In some cases, property owners who are not dog owners have a duty of care when a dog poses a hazard while on their property. This requirement is established under the Occupiers’ Liability Act, which dictates the circumstances under which property owners have an obligation to limit risks to individuals who visit their property, including limiting the risk of dog bites.

How Does the One Bite Rule Pertain to Dog Owner Liability?

Dog bite cases fall under the wider umbrella of personal injury cases. This means determining whether someone is legally responsible in the court of law, or liable, for an incident that led to an injury. If the presence of irresponsible behaviour or an absence of reasonable behaviour constitutes valid evidence of a dog bite, the courts will then determine whether the owner was negligent in their conduct. Negligence is defined as the careless disregard exhibited by individuals who are responsible for an accident resulting in injury. The next step to determining liability for a dog bite is whether or not that negligence led directly, or caused, harm amounting to owner liability.

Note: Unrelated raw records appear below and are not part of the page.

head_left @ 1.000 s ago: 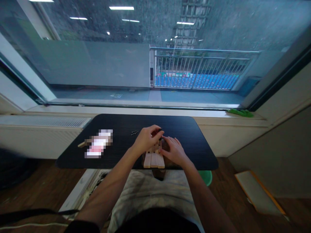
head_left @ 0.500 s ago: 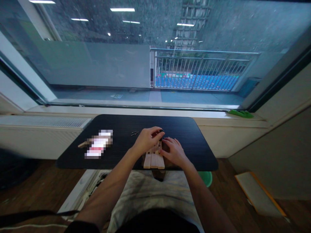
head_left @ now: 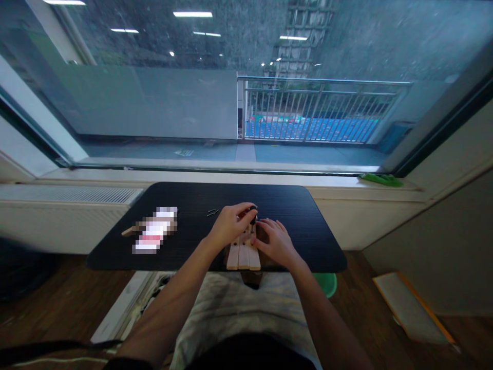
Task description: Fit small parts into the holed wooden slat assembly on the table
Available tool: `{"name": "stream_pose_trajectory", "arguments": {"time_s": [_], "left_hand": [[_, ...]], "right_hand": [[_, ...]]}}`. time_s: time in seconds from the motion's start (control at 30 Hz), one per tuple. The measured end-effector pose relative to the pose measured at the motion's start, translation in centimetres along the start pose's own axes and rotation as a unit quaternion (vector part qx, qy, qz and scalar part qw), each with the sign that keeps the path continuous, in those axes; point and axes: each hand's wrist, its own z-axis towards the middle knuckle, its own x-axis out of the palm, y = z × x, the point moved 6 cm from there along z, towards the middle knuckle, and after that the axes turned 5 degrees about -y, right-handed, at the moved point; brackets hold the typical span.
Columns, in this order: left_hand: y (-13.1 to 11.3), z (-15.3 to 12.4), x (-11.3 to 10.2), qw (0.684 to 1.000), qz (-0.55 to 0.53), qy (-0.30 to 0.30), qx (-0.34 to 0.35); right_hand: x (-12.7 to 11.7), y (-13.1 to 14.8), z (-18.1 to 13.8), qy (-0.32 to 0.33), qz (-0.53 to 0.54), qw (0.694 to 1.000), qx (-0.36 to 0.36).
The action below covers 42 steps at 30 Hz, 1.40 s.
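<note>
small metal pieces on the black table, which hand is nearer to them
Left: the left hand is just right of the small metal pieces, gripping a dark-handled tool; the right hand is farther right, at the wooden slats.

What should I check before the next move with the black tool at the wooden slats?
1. Tool in hand: ok, it is between the left hand's fingers.
2. Tip seated: cannot tell, the contact is too small to see.
3. Right hand at the slats: ok, its thumb is by the rightmost slat; pressure cannot be told.
4. Slats lined up: ok, three lie side by side, near ends about level.
5. Metal bits clear of the slats: ok, they lie apart on the table.
6. Pixelated item readable: not ok, it is masked.
</note>
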Motion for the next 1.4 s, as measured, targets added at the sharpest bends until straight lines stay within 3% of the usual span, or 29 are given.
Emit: {"name": "stream_pose_trajectory", "arguments": {"time_s": [0.17, 0.7, 1.17, 1.4], "left_hand": [[0.0, -0.2, -0.1, 1.0, -0.016, -0.004, -0.006], [-0.5, -0.8, 0.0, 1.0, -0.022, -0.006, -0.008], [-1.0, -0.6, -0.1, 0.998, -0.036, -0.03, 0.039], [-1.1, -0.6, 0.0, 0.997, -0.076, -0.02, 0.018]], "right_hand": [[-0.5, 0.2, -0.4, -0.028, 0.027, 0.999, 0.002], [-1.2, 1.2, -0.9, 0.028, -0.015, 1.0, -0.004], [-1.6, 1.4, -1.1, 0.019, -0.014, 1.0, -0.004], [-1.5, 1.4, -1.3, 0.008, -0.01, 1.0, -0.009]]}}
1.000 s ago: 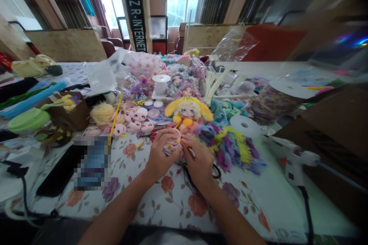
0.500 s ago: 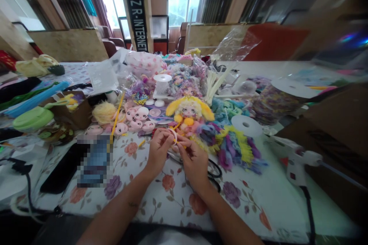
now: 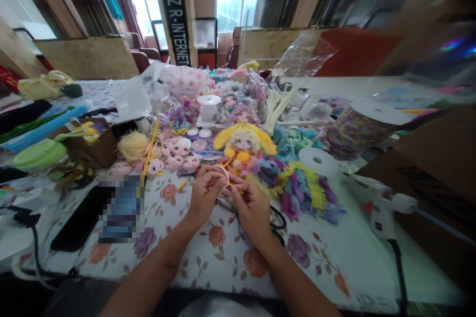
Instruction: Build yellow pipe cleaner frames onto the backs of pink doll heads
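In the head view, my left hand (image 3: 203, 194) is closed on a pale pink ring-shaped piece (image 3: 227, 176), gripped by thumb and fingers. My right hand (image 3: 254, 209) meets it from the right, thumb and finger pinched on a thin yellow strip (image 3: 241, 191) beside the ring. Whether the strip touches the ring is too small to tell. Just beyond my hands lies a doll with pale curls and long yellow ears (image 3: 243, 141). Scissors with black handles (image 3: 279, 222) lie partly hidden under my right hand.
Several pink doll faces (image 3: 182, 147) and a yellow stick (image 3: 150, 147) lie to the left, near a black phone (image 3: 80, 220). Multicoloured yarn (image 3: 297, 190), a white spool (image 3: 319, 161) and a glue gun (image 3: 386, 208) are on the right. Plastic bags (image 3: 186, 81) stand behind.
Both hands stay almost in place, with the ring and strip still in the fingers. The ring seems slightly turned, and the whole view has shifted a little.
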The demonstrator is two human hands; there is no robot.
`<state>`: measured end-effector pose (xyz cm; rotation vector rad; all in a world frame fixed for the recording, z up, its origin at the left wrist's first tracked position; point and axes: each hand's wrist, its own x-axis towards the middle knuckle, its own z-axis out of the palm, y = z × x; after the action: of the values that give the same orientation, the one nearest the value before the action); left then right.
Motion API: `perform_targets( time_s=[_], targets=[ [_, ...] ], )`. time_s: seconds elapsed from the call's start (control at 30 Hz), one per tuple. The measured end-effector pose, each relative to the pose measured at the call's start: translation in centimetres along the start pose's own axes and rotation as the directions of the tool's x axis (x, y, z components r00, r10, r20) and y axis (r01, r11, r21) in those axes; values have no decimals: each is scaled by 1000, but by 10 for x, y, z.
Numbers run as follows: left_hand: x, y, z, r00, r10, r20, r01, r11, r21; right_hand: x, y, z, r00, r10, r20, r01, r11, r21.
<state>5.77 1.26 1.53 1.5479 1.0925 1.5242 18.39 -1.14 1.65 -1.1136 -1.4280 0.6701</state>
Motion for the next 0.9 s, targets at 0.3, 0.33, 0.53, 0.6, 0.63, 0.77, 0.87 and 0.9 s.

When Might the One Bite Rule Not Apply?

For victims of dog bites considering legal action against the owners of the offending dog, you may wonder if the one bite rule always applies to your case. You may have already contracted local animal control authorities to report the incident and ask if the dog you’ve identified has any previous documented history of aggression. Keeping records related to animal attacks is an important part of what animal control does to keep the public safe.

For this hypothetical case, let’s assume the dog you’ve correctly identified has no previous recorded history of aggression. What next? Firstly, don’t let the lack of yet undiscovered evidence of an offending dog’s previous aggression deter you from speaking to a dog bite lawyer about your case. Victims have made successful cases and were awarded financial compensation for their injuries and the long term harm they experienced as a result, even when the dog had not previously bitten.

A successful dog bite case could result from the following circumstances, even in the face of the one bite rule:

  1. The damage the bite caused is extreme, resulting in emergency medical care and a prolonged recovery. In some cases of serious bites, animal control services will seize the animal and conduct an assessment of the situation and any future risk to the public. If they determine that an owner should have been aware of the dog’s risk of aggression, the victim’s lawyer can help establish the owner’s culpability.
  2. The events leading up to the bite demonstrate the owner’s egregious disregard for public and personal safety by ignoring signs of an impending attack.
  3. Evidence exists beyond animal control records (such as a neighbour’s witness statement) proving the owner should have been aware of the risk the dog posed generally.
  4. The dog bite occurred on someone else’s property and it can be established through the OLA that the property owner, in addition to the dog’s owner, had a responsibility to warn of or prevent a dog attack.

What Do You Need to Prove in Cases Where the One Bite Rule Doesn’t Apply?

To initiate legal action that in effect bypasses the doctrine of scienter and proves that the one bite rule should not apply to your case, you must establish:

  1. The dog’s owner as a matter of public record.
  2. A documented record of the dog’s past instances of aggressive or dangerous behaviour (that don’t include a previous bite).
  3. Knowledge on the part of the owner regarding the dog’s prior aggressive or dangerous behaviour.
  4. Negligence on the part of the dog owner ignoring the previous signs of aggression such as growling and gnashing of teeth preceding the dog bite incident.